◆ REQUIRED WORK ◆
All pictures must be left out as you transcribe the lines from the first line of the data to the line containing "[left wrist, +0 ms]", both included.

◆ Data entries ◆

***

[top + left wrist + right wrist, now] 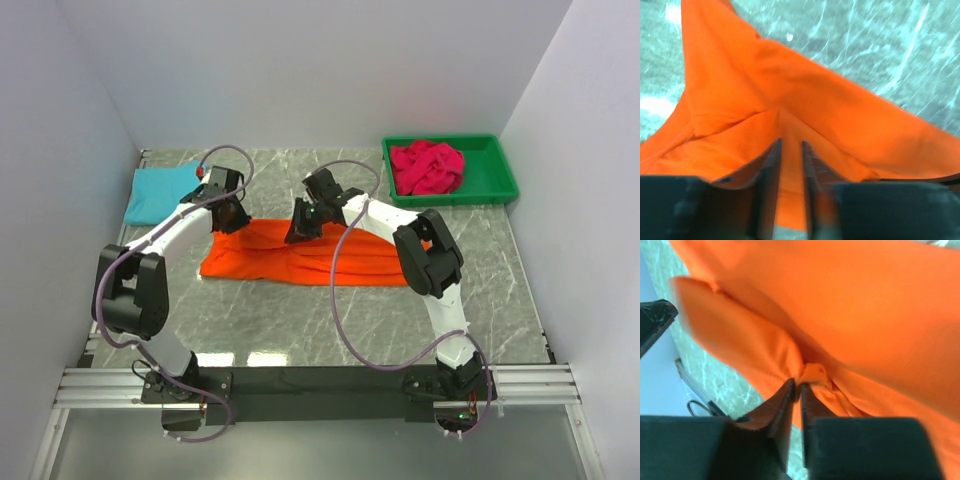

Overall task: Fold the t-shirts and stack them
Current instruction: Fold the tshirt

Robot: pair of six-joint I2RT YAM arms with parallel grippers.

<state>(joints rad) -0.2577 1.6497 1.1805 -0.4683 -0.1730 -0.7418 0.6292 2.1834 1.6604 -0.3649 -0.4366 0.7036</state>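
Orange t-shirt (290,265): spread beneath both hands on the tabletop (300,320). Left hand (790,146) and right hand (796,386) each clamp a raised fold. We advise lowering evenly, edges matched, before releasing.

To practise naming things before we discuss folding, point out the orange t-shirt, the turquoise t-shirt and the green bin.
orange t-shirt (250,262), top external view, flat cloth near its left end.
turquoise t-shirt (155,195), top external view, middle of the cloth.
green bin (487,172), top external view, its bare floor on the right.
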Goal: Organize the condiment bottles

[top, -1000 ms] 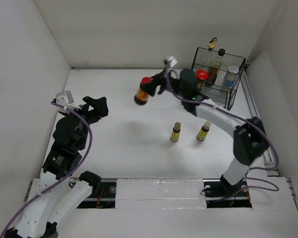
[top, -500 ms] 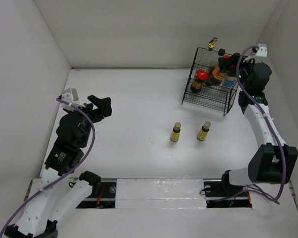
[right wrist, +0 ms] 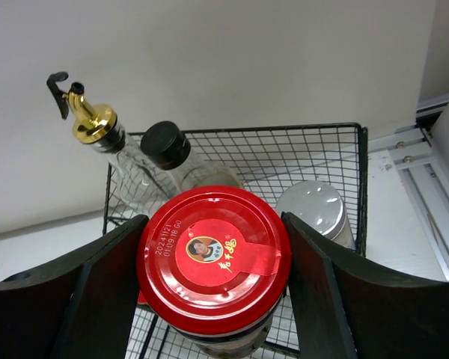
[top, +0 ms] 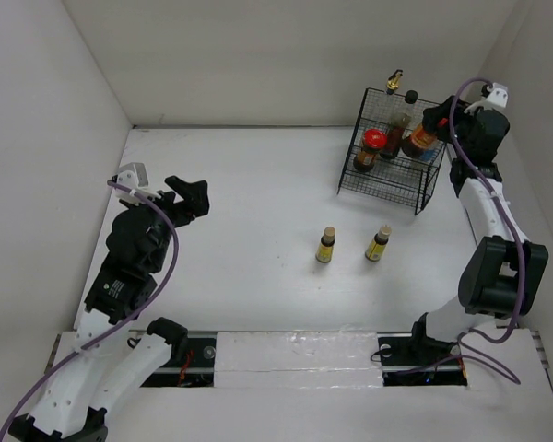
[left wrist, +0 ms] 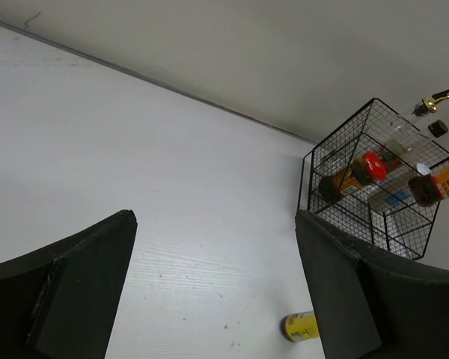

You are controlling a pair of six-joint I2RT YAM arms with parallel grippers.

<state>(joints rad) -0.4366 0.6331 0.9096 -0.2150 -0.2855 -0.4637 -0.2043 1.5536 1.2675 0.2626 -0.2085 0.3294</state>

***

◆ THE COMPLETED TASK ◆
[top + left wrist + right wrist, now] 

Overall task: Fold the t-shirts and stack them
Current instruction: Fold the tshirt

Robot: pair of six-joint I2RT YAM arms with parallel grippers.

<state>(joints rad) -0.2577 1.6497 1.1805 -0.4683 -0.1730 -0.7418 0.6292 2.1834 1.6604 -0.3649 -0.4366 0.7036</state>
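Orange t-shirt (290,265): spread beneath both hands on the tabletop (300,320). Left hand (790,146) and right hand (796,386) each clamp a raised fold. We advise lowering evenly, edges matched, before releasing.

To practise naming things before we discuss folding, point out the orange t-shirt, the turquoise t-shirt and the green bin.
orange t-shirt (250,262), top external view, flat cloth near its left end.
turquoise t-shirt (155,195), top external view, middle of the cloth.
green bin (487,172), top external view, its bare floor on the right.
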Goal: Organize the condiment bottles

[top, -1000 ms] 
[top, -500 ms] 
[right wrist, +0 ms] 
[top, +0 ms] 
[left wrist, +0 ms] 

No more output is given for this exercise.